*** Data provided

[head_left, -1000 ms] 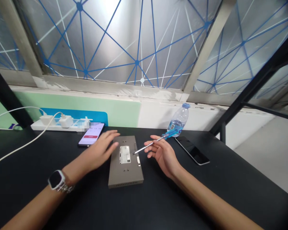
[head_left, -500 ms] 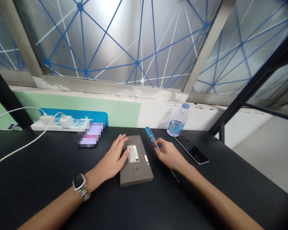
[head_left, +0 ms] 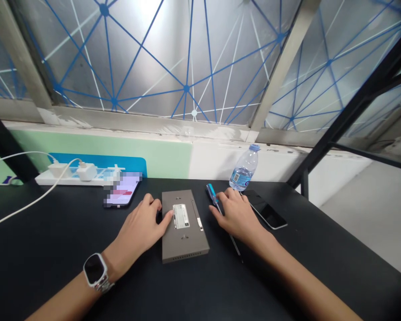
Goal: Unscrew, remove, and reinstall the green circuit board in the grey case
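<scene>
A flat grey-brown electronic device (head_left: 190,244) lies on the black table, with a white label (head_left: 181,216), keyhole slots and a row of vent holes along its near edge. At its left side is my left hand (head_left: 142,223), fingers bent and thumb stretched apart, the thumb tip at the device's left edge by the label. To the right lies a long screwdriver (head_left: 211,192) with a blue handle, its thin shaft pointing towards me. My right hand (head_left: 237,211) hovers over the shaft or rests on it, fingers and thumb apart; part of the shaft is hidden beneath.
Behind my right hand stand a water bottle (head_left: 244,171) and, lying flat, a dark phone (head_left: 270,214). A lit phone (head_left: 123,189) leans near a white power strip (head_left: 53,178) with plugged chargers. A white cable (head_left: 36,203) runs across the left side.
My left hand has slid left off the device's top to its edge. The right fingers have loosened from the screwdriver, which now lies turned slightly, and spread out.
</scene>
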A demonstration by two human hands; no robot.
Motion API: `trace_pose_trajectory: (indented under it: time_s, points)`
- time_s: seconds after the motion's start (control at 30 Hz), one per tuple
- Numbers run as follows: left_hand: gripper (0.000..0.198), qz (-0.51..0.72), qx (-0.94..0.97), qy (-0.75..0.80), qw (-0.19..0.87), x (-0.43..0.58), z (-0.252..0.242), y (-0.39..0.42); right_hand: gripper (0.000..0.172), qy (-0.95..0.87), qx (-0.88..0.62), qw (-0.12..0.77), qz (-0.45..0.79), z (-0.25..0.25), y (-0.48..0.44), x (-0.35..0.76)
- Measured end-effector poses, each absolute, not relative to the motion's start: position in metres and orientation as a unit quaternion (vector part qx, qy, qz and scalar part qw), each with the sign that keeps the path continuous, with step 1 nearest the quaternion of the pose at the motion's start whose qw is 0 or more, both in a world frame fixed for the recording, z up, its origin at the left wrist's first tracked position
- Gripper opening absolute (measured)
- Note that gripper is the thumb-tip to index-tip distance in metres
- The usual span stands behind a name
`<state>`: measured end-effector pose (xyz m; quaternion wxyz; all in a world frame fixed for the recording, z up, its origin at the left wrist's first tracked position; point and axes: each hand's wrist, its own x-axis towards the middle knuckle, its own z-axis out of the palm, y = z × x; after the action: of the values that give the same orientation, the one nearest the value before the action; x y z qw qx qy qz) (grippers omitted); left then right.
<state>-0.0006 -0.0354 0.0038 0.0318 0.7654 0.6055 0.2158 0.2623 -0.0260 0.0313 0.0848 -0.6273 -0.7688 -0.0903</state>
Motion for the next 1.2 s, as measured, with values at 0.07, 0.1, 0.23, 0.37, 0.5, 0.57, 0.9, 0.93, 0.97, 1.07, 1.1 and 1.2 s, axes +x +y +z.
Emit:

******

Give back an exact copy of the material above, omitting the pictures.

[head_left, -1000 ms] 
[head_left, -500 ms] 
[head_left, +0 ms] 
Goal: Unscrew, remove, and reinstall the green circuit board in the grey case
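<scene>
A flat grey-brown electronic device (head_left: 190,244) lies on the black table, with a white label (head_left: 181,216), keyhole slots and a row of vent holes along its near edge. At its left side is my left hand (head_left: 142,223), fingers bent and thumb stretched apart, the thumb tip at the device's left edge by the label. To the right lies a long screwdriver (head_left: 211,192) with a blue handle, its thin shaft pointing towards me. My right hand (head_left: 237,211) hovers over the shaft or rests on it, fingers and thumb apart; part of the shaft is hidden beneath.
Behind my right hand stand a water bottle (head_left: 244,171) and, lying flat, a dark phone (head_left: 270,214). A lit phone (head_left: 123,189) leans near a white power strip (head_left: 53,178) with plugged chargers. A white cable (head_left: 36,203) runs across the left side.
My left hand has slid left off the device's top to its edge. The right fingers have loosened from the screwdriver, which now lies turned slightly, and spread out.
</scene>
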A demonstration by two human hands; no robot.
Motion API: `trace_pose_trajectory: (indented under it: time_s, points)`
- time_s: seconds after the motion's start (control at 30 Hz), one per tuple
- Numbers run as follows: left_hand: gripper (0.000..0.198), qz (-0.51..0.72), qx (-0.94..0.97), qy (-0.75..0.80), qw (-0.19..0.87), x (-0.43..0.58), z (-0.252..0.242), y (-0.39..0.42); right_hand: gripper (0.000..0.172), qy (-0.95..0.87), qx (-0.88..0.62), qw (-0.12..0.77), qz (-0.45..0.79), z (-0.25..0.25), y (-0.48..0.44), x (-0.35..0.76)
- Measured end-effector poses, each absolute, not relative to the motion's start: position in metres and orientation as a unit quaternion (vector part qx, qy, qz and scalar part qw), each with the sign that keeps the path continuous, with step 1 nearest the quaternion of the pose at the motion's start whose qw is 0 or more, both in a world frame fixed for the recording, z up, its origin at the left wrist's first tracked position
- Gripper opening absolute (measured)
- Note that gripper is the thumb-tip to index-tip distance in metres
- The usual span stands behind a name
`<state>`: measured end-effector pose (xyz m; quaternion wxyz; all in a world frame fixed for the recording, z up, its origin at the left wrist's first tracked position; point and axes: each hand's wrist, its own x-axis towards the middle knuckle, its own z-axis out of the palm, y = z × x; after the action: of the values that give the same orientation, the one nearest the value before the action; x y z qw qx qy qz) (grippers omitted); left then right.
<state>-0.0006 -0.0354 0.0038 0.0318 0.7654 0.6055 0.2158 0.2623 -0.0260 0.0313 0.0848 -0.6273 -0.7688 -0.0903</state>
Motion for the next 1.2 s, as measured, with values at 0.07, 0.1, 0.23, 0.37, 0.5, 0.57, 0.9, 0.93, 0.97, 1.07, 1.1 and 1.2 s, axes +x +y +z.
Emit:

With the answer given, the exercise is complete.